Garry was born in Australia and earned his undergraduate engineering degree from the University of Adelaide, before leaving Australia for the University of Oxford as a Rhodes Scholar in 1964. He remained at Oxford to complete his Ph.D. in 1967, after which he moved to Caltech as a research fellow and, soon after, as a senior research fellow, where he remained until 1971. It was during this time that he collaborated with Roshko on their groundbreaking turbulence research. In 1971 he returned to accept a position as a lecturer in mechanical engineering at the University of Adelaide, and remained there as a senior lecturer and then as a reader until 1978 when he accepted a full professorship at Caltech. During these years at Adelaide, he continued to collaborate with colleagues at Caltech, conducting research on turbulence, including the control of the transition from laminar to turbulent flow, turbulent mixing, large-scale structures in turbulence, and combustion-related experiments in highly reactive gases. In 1981 he left Caltech to become the director of the Aeronautical Research Laboratory in Melbourne, Australia, a position he had until his arrival at Princeton. At Princeton he continued his research on turbulence and vorticity and in 1992 began work on a new concept for hypersonic wind tunnel technology based on high-power electron beam energy deposition.

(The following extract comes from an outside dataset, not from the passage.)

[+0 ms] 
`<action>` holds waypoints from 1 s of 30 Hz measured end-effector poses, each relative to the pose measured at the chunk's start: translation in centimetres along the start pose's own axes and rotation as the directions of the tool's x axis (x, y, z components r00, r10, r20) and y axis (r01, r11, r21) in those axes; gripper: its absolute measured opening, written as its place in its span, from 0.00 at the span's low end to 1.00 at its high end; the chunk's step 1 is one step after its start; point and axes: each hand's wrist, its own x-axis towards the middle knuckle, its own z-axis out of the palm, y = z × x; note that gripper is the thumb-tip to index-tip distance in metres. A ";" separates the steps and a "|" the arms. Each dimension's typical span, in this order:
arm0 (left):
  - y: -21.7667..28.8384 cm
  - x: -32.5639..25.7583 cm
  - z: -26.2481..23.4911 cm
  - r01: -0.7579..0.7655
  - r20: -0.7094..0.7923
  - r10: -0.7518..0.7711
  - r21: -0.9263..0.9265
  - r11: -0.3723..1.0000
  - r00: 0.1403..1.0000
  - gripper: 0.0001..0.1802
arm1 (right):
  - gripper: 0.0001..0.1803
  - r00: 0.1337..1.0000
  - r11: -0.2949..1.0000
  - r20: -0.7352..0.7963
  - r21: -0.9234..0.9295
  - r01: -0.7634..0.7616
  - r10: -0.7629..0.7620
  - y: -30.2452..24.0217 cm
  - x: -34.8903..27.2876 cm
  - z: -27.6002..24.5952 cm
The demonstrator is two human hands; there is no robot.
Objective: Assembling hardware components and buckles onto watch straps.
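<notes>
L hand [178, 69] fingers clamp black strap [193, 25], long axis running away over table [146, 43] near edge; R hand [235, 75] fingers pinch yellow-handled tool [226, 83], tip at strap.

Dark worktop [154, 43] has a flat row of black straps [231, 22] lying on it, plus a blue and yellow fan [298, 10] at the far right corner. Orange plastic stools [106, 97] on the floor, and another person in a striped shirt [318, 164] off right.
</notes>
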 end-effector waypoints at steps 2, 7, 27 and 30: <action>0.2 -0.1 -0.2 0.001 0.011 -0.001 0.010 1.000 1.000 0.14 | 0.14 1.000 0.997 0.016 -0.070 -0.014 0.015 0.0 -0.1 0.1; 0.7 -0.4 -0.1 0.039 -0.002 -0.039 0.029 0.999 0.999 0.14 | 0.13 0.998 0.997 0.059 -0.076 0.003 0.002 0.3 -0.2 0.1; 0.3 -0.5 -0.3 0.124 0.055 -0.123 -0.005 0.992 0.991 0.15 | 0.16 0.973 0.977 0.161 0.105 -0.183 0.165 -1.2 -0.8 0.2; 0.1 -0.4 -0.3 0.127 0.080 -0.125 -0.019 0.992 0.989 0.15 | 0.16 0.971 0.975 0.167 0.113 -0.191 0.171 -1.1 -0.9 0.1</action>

This project involved collaboration with his faculty colleagues as well as with Sandia National Laboratory, Lawrence Livermore National Laboratory, and MSE Technology Applications, Inc. in Montana, and has led to a promising new approach for testing hypersonic vehicles in ground facilities rather than in flight. His research also included collaborative efforts on the control of fluid dynamic drag with magnetic forces and innovative concepts on drug delivery. Throughout his career Garry has maintained an active interaction with leading aerospace engineering corporations and has made significant contributions to the development of advanced missile technologies. These contributions include determining the root cause of failure in the design of the solid rocket motor for the Titan IV, the cause of early failure in the development of the thrust-vectoring system for the AIN-9X, and the resolution of critical issues for the tactical Tomahawk.
As chair Garry oversaw the broadening of the Department of Mechanical and Aerospace Engineering to include a deeper commitment to materials science. This initiative was taken to recognize the central importance that high temperature and lightweight materials play in aerospace, while also taking into account the important role materials play in virtually all areas of mechanical engineering. He oversaw the expansion of the department into the new J wing of the engineering school, which included new combustion laboratory facilities and the department’s involvement in the New Jersey-sponsored photonics center. While nurturing new areas, he always maintained his commitment to the department’s distinction in aerospace sciences, including propulsion, combustion, and dynamics and control. His deep understanding of fluid dynamics has been widely appreciated by the community, and his insights have led to numerous advances, both at Princeton and elsewhere. Garry has been honored for his service to the country in solving critical problems in missile technology. For his leadership and for his contributions in these areas he has been recognized as a fellow of the American Physical Society and as a fellow of the American Institute for Aeronautics and Astronautics, the citation for the latter which reads: “For path-breaking contributions to the science of turbulence and for leadership in aerospace education and research nationally and internationally.” Garry continues his Caltech and Princeton collaborations, but from a base in Australia, to which he has returned to be with his family.